Competitive elections are frequently cited as the surest check on abusive executive behavior. They have intrinsic shortcomings, however. Voting preferences are formed in response to a multitude of an office-holders’ action; attention spans are short – especially in the age of declining journalistic standards and trivial pursuits; and partisan loyalties are the main determinants of how candidates are appraised.

Impeachment as a deterrent threat and control fails for two reasons. For one thing, the frivolous approach taken by many in Congress in recent years has tarnished its dignity and seriousness. First we had the Clinton/Lewinsky farce. Then, the Tea Party inspired movements to get rid of Barack Obama for one nominal reason or another when, in fact, their base motives are that he is black or his attitude “un-American” in the lights of Bible Belt uber-patriots or because they need an outlet for their personal frustrations and insecurities. The other reason is that these acts of partisan bitchiness make it impossible even to broach a sober discussion of possible offenses against the Constitution.

Hence, high officers of the Republic feel less and less constrained about assuming an intrinsic authority to do things that border on, or enter into the realm of the illegal.  The government, its policies, the country somehow are theirs to use as they see fit.  “We the people” get their say at election time; otherwise the citizenry are identified as the lobbyists and media who are to be cajoled or spun or appeased so as to secure leaders’ expansive prerogatives.  That is the extent of the perceived commitment to a democratic polity and an informed citizenry.  Yes, there is constant reference to a national “conversation” on this or that or the other issue.  But two-way communication of a serious nature is normally avoided.

Consider electronic monitoring of private communications. The vast network of spying first was put in place by a small coterie of persons in the Bush administration and Congress (including the Democratic leadership) without any legal cover whatsoever.  There was zero public discussion. Its elaboration then was justified on the basis of generous readings of the Patriot Act which accorded the executive powers equivalent to those of autocrats everywhere. Barack Obama, his successor, followed an analogous course. The public was kept in the dark until programs that raised grave legal issues were exposed by Edward Snowden. One key feature of the White House’s mode of formulating the troubling surveillance question is telling. Its central element is the reiterated claim that “security must be balanced against civil liberties.” This has been adopted by nearly all commentators- including distinguished law school professors.

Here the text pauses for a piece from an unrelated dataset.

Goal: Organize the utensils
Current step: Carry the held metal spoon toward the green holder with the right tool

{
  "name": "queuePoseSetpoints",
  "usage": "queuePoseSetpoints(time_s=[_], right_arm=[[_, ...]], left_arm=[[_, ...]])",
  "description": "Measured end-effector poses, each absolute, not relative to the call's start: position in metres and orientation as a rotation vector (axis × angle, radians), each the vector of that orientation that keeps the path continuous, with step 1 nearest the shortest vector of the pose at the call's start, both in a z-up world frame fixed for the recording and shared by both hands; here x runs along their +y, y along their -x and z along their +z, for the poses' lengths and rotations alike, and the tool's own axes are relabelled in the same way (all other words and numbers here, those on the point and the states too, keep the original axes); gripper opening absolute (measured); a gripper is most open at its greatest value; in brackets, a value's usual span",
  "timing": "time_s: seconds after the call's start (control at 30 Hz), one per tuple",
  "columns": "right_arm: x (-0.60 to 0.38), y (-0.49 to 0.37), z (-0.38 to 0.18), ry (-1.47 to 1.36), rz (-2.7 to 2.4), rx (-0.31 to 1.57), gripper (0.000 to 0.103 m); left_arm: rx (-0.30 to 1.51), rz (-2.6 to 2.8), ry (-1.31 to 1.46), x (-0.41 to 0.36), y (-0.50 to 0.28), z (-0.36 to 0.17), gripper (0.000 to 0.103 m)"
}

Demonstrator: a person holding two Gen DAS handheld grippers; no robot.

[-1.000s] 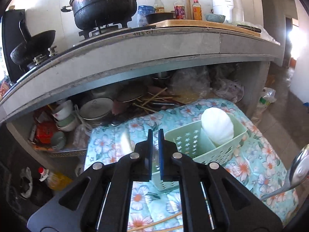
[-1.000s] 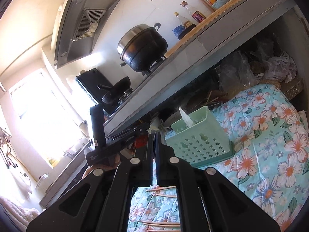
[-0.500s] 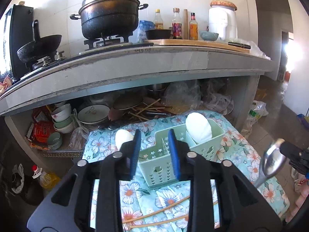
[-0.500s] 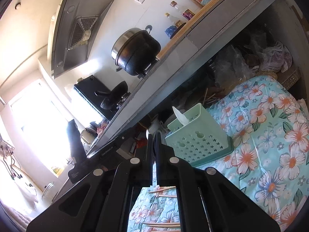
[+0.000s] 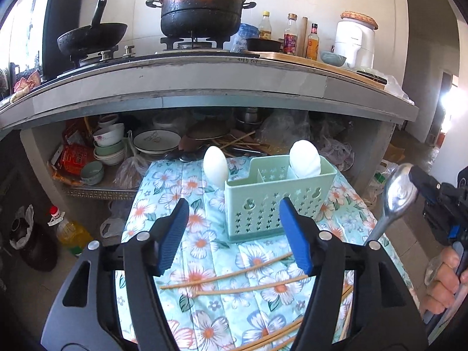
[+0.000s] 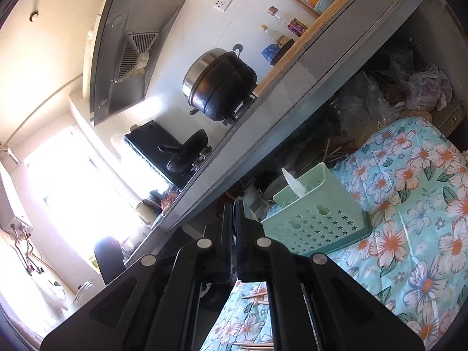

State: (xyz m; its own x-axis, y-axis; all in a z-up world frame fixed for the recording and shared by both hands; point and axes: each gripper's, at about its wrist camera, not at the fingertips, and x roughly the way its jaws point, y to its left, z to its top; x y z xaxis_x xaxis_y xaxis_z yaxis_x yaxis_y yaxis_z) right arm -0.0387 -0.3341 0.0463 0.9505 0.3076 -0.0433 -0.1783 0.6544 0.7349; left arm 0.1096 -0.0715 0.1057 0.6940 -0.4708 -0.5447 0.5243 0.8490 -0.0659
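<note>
The pale green plastic utensil caddy with star-shaped holes (image 5: 279, 201) stands upright on the flowered turquoise cloth (image 5: 201, 242), toward the cloth's far edge below the grey stone counter (image 5: 204, 79). A white plastic spoon (image 5: 304, 159) stands in its right compartment, and a second white spoon (image 5: 215, 166) shows just beyond its left corner; whether that one is inside cannot be told. Thin wooden chopsticks (image 5: 234, 273) lie loose on the cloth between the caddy and the near edge.

The left gripper (image 5: 234, 239) hovers over the near part of the cloth, its blue-padded jaws having just been opening; they stand well apart with nothing between them, framing the caddy's front wall without touching it. At the cloth's right edge the right gripper (image 5: 421, 180), its jaws pressed together, clamps the bowl of a shiny metal spoon (image 5: 395, 201), whose handle slants down toward the person's hand (image 5: 444, 280). The spoon is clear of the caddy, to its right.
</note>
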Motion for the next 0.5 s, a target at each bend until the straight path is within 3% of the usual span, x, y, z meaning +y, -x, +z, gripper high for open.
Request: queuePoseSetpoints(time_s=[0.5], right_arm=[[-0.3301,0.0376,0.0470,-0.812,0.293,0.173,0.002]], left_arm=[[0.607,-0.557,-0.094,-0.0715,-0.1068,0.0959,0.070]])
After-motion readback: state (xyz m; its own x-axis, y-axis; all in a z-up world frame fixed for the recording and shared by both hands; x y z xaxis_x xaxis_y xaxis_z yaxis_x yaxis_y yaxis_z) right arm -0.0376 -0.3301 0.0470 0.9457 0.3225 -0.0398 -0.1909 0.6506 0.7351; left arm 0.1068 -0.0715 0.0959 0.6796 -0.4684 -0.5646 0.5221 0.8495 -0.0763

So stated, the formula in effect affirms that government actions which violate constitutionally guaranteed privacy rights need only meet a standard of practical value in supposedly reducing some arbitrarily assessed security risk.  But these are not considerations of the same order.  The one is an explicit, constitutionally grounded right of citizens.  The other is a subjective policy judgment based on a loose reading of inherently ambiguous legislation.  The blurring of this fundamental distinction serves to expand radically the range of discretionary action by rulers while subordinating a principle inscribed in the Constitution for the very purpose of circumscribing that claimed prerogative. The Obama administration’s systematic resistance to have the constitutional issues adjudicated in the courts is, in effect, a declaration that it “possesses” not only the Executive branch but the United States governmental system itself.

ARTICLES OF INDICTMENT

Many actions of dubious legality fall short of posing a danger to our constitutional system.  They may be pernicious and corrosive of democratic institutions, yet not lethal and/or on the margins of what in principle might be an impeachable offense. Others do represent a threat of that magnitude and should be considered as violations of the Constitution. I believe that a persuasive case can be made that five actions by President Barack Obama meet this standard.

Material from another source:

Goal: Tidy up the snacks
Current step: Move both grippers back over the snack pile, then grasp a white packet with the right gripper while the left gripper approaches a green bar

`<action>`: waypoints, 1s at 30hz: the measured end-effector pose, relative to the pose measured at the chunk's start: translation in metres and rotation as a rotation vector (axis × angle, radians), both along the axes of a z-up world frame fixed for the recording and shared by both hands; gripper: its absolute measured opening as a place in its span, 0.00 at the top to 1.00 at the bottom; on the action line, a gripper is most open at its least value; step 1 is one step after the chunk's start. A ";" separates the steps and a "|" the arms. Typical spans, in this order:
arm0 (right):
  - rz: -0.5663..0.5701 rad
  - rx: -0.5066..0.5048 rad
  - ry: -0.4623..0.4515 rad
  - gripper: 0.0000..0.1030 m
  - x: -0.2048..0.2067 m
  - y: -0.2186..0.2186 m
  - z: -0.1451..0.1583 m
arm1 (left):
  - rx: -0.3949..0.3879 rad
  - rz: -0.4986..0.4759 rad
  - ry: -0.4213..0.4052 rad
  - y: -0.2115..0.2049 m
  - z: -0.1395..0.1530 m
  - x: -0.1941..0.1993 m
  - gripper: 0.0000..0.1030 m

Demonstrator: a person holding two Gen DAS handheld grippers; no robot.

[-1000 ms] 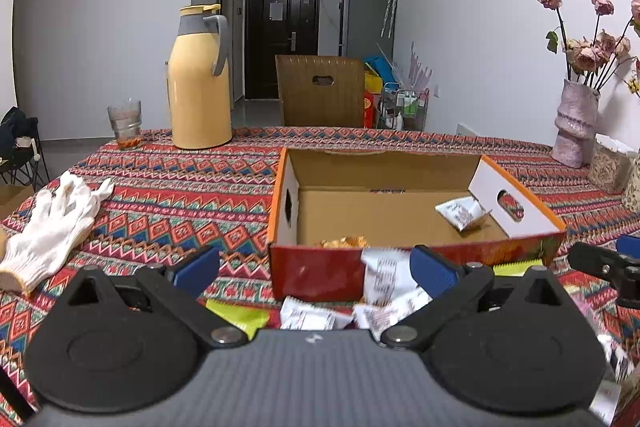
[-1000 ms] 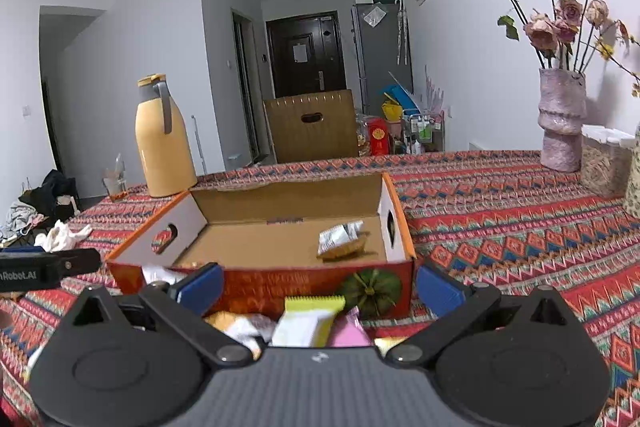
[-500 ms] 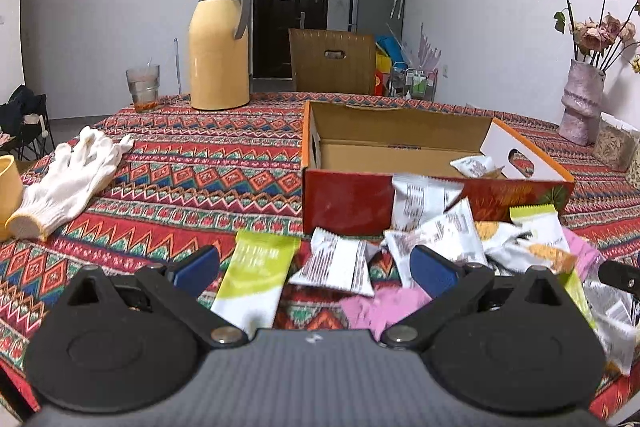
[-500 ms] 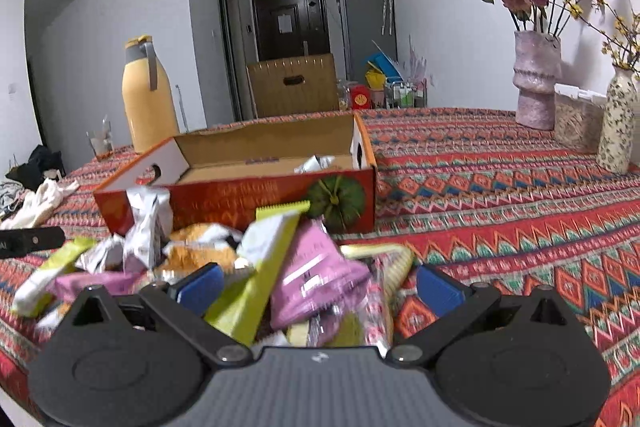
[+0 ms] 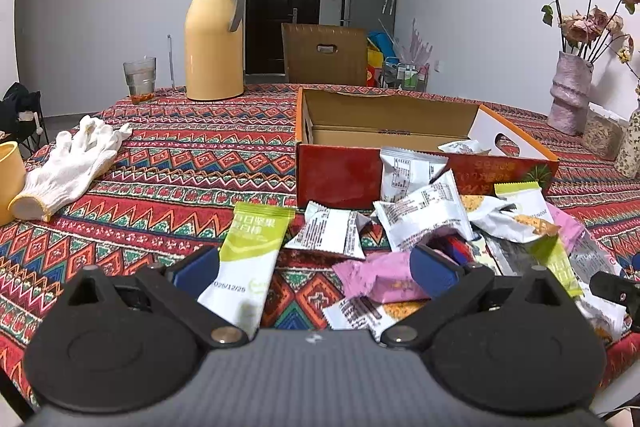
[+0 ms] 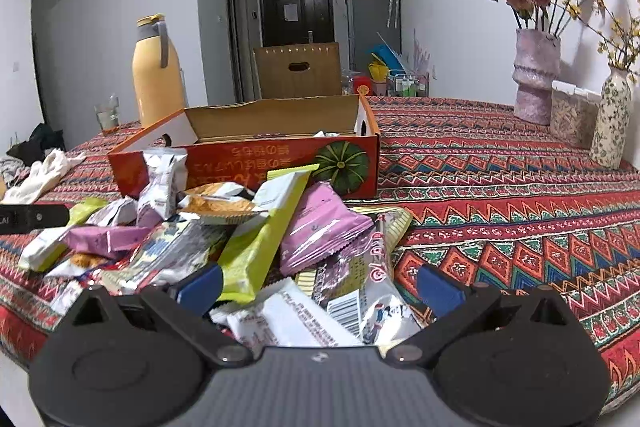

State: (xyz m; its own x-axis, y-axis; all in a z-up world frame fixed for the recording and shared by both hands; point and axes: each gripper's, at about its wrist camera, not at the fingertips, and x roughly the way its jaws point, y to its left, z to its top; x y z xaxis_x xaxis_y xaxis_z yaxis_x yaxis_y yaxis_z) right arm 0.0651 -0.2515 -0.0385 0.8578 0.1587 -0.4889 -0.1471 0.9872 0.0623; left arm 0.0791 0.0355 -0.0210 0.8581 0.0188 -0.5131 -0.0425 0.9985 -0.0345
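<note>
An open orange cardboard box (image 5: 340, 183) (image 6: 256, 163) stands on the patterned tablecloth, with one white packet (image 5: 460, 147) inside. A pile of snack packets (image 5: 424, 219) (image 6: 248, 227) lies in front of it: white, pink and green-and-white ones. A green-and-white bar (image 5: 250, 251) lies at the pile's left. My left gripper (image 5: 314, 269) is open and empty, over the bar and a pink packet (image 5: 380, 277). My right gripper (image 6: 318, 285) is open and empty over the near packets, with a green bar (image 6: 260, 239) by its left finger.
A yellow thermos (image 5: 214, 35), a glass (image 5: 139, 75), a white glove (image 5: 68, 167) and a yellow cup (image 5: 10, 179) are on the left. A pink vase (image 6: 534, 75), a container (image 6: 572, 115) and a floral vase (image 6: 610, 123) stand on the right. A chair (image 5: 324, 53) stands behind.
Both grippers have pulled back from the box toward the table's near edge. The snack pile now fills the foreground of both views.
</note>
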 end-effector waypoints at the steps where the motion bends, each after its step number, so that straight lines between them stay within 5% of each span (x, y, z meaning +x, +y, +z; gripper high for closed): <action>1: 0.006 -0.009 -0.005 0.01 -0.002 0.002 0.000 | -0.001 0.000 0.001 0.001 0.000 -0.002 0.00; 10: 0.061 -0.045 0.024 0.34 -0.004 0.015 -0.008 | -0.007 0.007 0.015 0.006 -0.006 -0.012 0.00; 19: 0.124 -0.100 0.076 0.38 0.009 0.024 -0.021 | -0.012 0.005 0.023 0.009 -0.008 -0.013 0.00; 30: 0.102 -0.021 0.048 0.52 -0.001 0.013 -0.027 | -0.014 0.010 0.030 0.010 -0.011 -0.012 0.00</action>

Assassination of American Citizens Without Due Process

President Obama asserts his right as President to order targeted killings of American citizens outside the territory of the United States based on his judgment that they pose a threat to the United States by their assumed intent to commit a terrorist act against the country or its citizens anywhere in the world. He claims that his personal deliberation, along with appraisals by senior members of the Intelligence community, meets the constitutional standard of due process. This is a legal travesty. Obama to date has ordered the assassination of one native born American citizen, Anwar al-Awlaki in Yemen. That drone strike also killed his teen-age son. Another drone strike targeting a Yemeni national killed a nephew who too was a United States citizen. These actions are a clear violation of the “due process” clause of the Constitution.

The ensuing discussion, such as it has been, is distorted by specious arguments that are a feature of the fearful atmospherics produced by the “war on terror. There are a lot of red herrings being trailed around Washington to distract from the dangerous path we are going down. They are being swallowed whole by the media as per usual. One is to raise the prospect of having to deal with another hi-jacked plane headed to a populous target a la 9/11 – as brought up by then Senate Majority Whip Dick Durbin. That vivid and scary picture obscures the cardinal feature of the situation: the target in that instance is the terrorist hijacker and the weapon in his possession – the plane which happens to contain civilians including Americans. This is not at all the same as identifying an individual American in advance and making that person the object of arbitrary assassination. The decision whether to shoot down the plane is certainly harrowing. It raises a different order of ethical and legal issues, however, than does the Obama administration’s premeditated kill list.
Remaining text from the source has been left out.